The code pass the compilation, but only the output from the main function appear in the output file. How to fix it please?


Solution

  • There are three (OK ... make that four, no five) significant problems with your code.

    1. In class2 you don't close or flushthePrintWriter` after you have finished writing. That means that the data will never be written out to the file. That's why you never see the output.

      This is the obvious bug. But the rest of the problems are also important. Arguably MUCH MORE important ... so keep reading.

    2. The print() method in class2 leaks file descriptors (!). Each time you call it, it will open a file descriptor, write stuff ... and drop it on the floor. If you call print() repeatedly, the FileWriter constructor will fail. You need to close the file, and the cleanest way to ensure it always happens is to write the code like this:

      try (PrintWriter printWriter = 
               new PrintWriter(new BufferedWriter(
                   new FileWriter("myfile.txt", true)))) {
          printWriter.println(...);
      }
      

      This is a "try with resource" ... and it guarantees that the resource (printWriter) will be closed when the scope exits.

    3. You are squashing exceptions.

      try {
          PrintWriter printWriter - ...
      } catch (IOException e) {
          // SQUASH!!!
      }
      

      This is really, really bad. Basically, you have written your code to ignore the exception. Pretend it never happened ... and throw away the information in the exception that would say why it happened.

      You should only ever squash an exception if you are absolutely sure that you will only catch expected exceptions, and that ignoring them is absolutely correct. Here, it isn't. If an IOException is thrown here, you need to know why!

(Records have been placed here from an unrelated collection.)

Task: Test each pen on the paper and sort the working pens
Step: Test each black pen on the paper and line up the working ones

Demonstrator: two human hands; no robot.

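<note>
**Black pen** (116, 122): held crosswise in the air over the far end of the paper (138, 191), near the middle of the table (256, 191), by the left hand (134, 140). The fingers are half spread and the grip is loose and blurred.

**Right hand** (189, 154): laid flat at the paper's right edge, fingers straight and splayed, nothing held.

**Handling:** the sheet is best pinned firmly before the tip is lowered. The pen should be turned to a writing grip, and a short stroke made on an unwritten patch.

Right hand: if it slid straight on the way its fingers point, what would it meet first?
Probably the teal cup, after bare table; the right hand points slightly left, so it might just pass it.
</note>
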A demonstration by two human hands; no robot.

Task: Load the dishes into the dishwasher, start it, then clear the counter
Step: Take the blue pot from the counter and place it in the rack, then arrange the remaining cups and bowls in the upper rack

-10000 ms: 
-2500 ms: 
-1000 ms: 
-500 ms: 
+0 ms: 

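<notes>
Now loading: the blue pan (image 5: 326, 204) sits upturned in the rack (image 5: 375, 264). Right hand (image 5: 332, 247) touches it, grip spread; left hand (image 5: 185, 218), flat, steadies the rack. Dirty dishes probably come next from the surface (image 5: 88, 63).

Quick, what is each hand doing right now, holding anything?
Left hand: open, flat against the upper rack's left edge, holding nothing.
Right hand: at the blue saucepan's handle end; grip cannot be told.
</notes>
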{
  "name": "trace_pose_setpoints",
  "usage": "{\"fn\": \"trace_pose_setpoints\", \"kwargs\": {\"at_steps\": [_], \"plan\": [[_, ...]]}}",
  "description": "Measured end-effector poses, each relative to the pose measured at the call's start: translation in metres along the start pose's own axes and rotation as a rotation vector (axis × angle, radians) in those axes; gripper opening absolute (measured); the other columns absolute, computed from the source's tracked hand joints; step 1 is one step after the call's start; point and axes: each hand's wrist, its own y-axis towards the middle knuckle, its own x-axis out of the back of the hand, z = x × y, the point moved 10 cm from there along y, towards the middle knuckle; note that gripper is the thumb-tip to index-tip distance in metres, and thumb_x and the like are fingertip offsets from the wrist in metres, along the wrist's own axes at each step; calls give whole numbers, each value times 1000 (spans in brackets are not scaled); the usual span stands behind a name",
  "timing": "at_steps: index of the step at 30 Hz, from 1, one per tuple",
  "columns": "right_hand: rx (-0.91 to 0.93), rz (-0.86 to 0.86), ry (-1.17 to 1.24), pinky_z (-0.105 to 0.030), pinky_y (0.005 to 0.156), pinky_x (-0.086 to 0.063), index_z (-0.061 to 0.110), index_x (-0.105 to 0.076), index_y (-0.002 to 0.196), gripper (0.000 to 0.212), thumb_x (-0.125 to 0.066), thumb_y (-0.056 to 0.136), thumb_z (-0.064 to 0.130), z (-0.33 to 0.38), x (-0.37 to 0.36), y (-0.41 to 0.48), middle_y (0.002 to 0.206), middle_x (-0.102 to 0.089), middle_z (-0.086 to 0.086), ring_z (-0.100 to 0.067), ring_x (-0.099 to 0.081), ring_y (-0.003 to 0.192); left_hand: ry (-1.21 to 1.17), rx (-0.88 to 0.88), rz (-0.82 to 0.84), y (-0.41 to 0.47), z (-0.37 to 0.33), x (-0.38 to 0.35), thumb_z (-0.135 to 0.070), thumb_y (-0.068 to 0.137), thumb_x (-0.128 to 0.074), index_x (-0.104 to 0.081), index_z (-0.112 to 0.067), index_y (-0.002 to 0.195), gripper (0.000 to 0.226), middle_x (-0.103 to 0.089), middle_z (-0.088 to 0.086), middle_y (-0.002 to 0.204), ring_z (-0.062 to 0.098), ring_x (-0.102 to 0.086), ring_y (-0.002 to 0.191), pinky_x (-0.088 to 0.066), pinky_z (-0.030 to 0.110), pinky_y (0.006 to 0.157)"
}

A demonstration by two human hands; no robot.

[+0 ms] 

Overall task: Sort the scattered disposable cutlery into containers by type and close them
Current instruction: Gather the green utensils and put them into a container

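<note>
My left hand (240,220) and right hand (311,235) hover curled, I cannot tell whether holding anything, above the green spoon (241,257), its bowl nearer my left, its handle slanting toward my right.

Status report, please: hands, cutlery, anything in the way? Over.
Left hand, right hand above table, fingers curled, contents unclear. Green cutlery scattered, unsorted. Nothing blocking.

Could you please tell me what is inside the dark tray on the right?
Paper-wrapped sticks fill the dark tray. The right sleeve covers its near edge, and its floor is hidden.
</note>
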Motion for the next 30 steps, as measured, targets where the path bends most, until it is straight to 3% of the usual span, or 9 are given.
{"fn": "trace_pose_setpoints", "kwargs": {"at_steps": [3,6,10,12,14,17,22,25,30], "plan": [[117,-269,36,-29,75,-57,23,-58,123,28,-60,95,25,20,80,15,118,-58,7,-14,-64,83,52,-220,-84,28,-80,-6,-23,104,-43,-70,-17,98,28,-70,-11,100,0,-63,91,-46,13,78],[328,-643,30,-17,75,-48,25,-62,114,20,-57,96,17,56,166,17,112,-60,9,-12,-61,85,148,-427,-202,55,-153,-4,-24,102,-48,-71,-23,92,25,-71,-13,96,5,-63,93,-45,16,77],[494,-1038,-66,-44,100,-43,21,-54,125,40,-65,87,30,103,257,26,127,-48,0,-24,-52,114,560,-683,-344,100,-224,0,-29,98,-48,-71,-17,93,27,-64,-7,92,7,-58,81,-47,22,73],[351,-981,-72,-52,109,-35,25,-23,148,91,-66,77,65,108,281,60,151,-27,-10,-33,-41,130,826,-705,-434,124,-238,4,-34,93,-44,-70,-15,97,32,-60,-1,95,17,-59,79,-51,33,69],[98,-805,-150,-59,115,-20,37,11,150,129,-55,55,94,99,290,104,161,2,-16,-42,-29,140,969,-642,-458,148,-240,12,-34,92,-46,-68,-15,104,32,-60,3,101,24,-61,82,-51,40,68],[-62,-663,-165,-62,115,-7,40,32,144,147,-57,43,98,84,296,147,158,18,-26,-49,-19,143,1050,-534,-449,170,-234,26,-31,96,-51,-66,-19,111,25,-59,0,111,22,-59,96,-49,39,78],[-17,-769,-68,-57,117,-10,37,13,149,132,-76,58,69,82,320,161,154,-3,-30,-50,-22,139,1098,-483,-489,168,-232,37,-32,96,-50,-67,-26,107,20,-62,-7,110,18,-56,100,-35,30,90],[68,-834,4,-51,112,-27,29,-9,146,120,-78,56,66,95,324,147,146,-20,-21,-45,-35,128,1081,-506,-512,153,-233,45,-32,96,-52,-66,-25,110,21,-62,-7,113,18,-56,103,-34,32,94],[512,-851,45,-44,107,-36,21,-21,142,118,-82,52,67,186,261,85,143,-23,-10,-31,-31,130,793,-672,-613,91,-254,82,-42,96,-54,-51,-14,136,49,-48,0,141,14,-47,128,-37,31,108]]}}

    4. Opening multiple streams to write to the same file is a recipe for problems. The streams won't be synchronized, and you are likely to see the output interleaved in the output file in unexpected ways. If the output pipelines include buffering (like yours do), the problem is worse.

    5. You have serious Java style issues:

      • A class name should always start with an uppercase letter. Always. Even in example code snippets ...

      • Code should be consistently indented. I recommend using SP characters rather than TAB characters because tabs don't display consistently.

      • There are style rules about where you should and should not put spaces and line breaks. For example, there should always be whitespace around a binary operator. Find a Java style guide, read it and format your code accordingly.

      Always write your code so that >>other people<< can read it.